# How can I understand these two equations about the indirect measurement?

I'm reading an article about environmental monitoring and information transfer. Suppose $$S$$ represents a quantum system and $$E$$ is the environment. Assume at time $$t=0$$ there are no correlations between $$S$$ and $$E$$: $$\rho_{SE}(0)=\rho_{S}(0)\otimes\rho_{E}(0)$$, and this composite density operator evolved under the action of $$U(t) = e^{-iHt/h}$$, where $$H$$ is the total Hamiltonian. Let $$P_\alpha$$ be a projective operator on $$E$$. Then, the probability of obtaining outcome $$α$$ in this measurement when $$S$$ is described by the density operator $$\rho_s(t)$$ is given as

$$\text{Prob}(\alpha|\rho_s(t))=\text{Tr}_E (P_αρ_E(t))$$

and the density matrix of $$S$$ conditioned on the particular outcome $$\alpha$$ is

$$\rho_s^{\alpha}(t)= \frac{\text{Tr}_E\{(I\otimes P_\alpha)\rho_{SE}(t)(I\otimes P_\alpha)\}}{\text{Prob}(\alpha|\rho_s(t))}$$

I'm wondering how those two equations coming from? Also, since the indirect measurement aims to yield information about S without performing a projective (and thus destructive) direct measurement on S, why there's $$P_\alpha$$ in the equation? Thanks!!

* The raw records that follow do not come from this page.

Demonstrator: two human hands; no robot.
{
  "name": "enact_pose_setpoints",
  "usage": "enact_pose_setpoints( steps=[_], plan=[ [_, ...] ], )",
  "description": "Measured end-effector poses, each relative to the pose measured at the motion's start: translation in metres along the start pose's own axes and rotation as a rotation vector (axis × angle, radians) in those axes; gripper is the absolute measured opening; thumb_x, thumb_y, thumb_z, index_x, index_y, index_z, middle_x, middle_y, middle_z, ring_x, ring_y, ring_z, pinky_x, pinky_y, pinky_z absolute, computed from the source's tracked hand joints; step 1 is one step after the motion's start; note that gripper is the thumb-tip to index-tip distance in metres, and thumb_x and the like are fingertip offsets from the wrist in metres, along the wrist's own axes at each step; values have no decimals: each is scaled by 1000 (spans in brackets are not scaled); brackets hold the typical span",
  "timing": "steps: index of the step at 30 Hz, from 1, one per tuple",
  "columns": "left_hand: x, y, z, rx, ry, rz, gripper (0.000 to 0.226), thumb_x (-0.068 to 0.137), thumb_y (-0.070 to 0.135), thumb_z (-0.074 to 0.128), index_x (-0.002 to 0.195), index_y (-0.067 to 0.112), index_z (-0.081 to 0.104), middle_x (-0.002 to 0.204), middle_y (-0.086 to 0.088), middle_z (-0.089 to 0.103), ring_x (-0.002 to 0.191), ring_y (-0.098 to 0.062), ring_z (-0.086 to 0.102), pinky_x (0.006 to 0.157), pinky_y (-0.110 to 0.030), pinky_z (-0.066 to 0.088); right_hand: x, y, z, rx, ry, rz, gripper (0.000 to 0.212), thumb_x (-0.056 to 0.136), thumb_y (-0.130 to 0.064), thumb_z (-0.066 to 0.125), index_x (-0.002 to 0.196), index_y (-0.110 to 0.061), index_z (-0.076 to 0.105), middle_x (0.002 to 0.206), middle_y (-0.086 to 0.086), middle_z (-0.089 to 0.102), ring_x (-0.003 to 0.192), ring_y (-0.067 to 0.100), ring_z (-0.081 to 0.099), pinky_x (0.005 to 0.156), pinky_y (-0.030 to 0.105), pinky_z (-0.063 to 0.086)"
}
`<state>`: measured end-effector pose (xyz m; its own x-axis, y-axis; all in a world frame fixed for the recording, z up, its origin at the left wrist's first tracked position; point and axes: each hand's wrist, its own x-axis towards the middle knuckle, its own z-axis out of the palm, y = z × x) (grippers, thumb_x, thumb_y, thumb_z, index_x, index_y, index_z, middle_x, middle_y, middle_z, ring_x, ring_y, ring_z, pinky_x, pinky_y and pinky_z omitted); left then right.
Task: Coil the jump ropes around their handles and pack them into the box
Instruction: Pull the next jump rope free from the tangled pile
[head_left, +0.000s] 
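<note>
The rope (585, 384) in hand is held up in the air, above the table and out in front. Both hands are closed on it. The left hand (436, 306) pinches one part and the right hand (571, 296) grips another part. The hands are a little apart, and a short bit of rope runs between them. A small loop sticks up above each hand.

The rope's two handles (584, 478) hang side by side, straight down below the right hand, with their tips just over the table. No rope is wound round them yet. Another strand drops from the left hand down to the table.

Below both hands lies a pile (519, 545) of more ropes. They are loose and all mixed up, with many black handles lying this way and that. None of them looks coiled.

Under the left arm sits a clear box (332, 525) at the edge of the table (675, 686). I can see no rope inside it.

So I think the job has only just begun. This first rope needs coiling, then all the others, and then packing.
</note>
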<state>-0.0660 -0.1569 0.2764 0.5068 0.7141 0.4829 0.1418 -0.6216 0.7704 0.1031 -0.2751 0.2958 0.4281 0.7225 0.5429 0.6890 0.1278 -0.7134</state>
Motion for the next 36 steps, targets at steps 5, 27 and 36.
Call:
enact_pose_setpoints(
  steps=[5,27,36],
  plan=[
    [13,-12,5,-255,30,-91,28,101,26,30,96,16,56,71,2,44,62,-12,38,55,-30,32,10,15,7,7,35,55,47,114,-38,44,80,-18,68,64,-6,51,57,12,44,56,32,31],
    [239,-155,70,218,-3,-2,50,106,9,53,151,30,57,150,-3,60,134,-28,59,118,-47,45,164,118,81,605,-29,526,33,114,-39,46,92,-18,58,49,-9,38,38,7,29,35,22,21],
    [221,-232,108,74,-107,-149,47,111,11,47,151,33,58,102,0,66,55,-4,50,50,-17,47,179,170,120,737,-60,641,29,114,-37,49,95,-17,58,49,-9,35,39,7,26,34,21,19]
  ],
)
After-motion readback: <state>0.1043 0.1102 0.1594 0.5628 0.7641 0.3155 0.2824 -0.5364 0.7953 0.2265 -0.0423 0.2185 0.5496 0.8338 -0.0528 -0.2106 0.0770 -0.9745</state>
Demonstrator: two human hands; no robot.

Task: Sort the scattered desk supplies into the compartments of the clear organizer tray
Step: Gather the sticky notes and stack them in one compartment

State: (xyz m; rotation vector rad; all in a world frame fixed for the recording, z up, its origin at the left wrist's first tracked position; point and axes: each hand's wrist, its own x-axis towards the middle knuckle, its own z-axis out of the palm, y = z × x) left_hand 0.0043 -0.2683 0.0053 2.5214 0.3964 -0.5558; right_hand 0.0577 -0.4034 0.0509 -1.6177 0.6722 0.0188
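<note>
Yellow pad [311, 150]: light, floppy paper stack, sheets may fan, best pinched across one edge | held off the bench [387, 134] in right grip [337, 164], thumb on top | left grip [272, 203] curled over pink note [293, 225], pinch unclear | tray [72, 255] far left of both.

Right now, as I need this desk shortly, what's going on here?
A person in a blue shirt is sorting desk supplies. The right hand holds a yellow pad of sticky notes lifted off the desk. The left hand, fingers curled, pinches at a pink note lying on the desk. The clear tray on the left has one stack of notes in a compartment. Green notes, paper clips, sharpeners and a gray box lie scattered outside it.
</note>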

• I think there is a typo in the equation for $\text{Prob}(\alpha|\rho_s(t))$: don't you mean $\rho_{SE}(t)$ in place of $\rho_E(t)$? – Adam Zalcman Jan 29 at 7:00
• The two equations - for outcome probability and post-measurement state - are density matrix variants of the equations in this question. They are also equations $(2.159)$ and $(2.160)$ in Mike & Ike with the caveat about subsystems described in this answer. – Adam Zalcman Jan 29 at 7:03
• @Adam Zalcman Thanks for the comment! No it's not a typo. The two equations come from eqn 13&14 in the Quantum Decoherence paper: doi.org/10.1016/j.physrep.2019.10.001 – ZR- Jan 30 at 3:02
• You're right. I'm not sure why I thought otherwise. Perhaps I missed the fact that $P_\alpha$ are projectors on $E$ which is implicit in the use of partial trace and tensor product. I made a small change to your question to clarify this. Anyway, do the pointers to the other question and section 2.4.2 in Mike&Ike help you or is there something else that's not clear? :-) – Adam Zalcman Jan 30 at 4:03
• @Adam Zalcman Thank you so much!! I noticed the analogy, but I'm still wondering why the denominator doesn't have the square root in this case, and what's the meaning of two $I\otimes P_\alpha$. – ZR- Jan 30 at 4:26

The two equations are part of the measurement postulate of quantum mechanics which states that probability of the outcome $$m$$ in a measurement described by operators $$M_m$$ on a state $$\rho$$ is

$$p(m) = \mathrm{tr}(M_m^\dagger M_m \rho)\tag1$$

(c.f. $$(2.159)$$ in Nielsen & Chuang) and the post-measurement state is

$$\frac{M_m\rho M_m^\dagger}{\mathrm{tr}(M_m^\dagger M_m \rho)}\tag2$$

(c.f. $$(2.160)$$ in Nielsen & Chuang).

The first equation in the question follows from substitutions

$$m = \alpha \\ \rho = \rho_E(t) \\ M_m = P_\alpha$$

in $$(1)$$. The second follows from substitutions

$$\rho = \rho_{SE}(t) \\ M_m = I\otimes P_\alpha$$

followed by partial trace over the environment on the post-measurement state.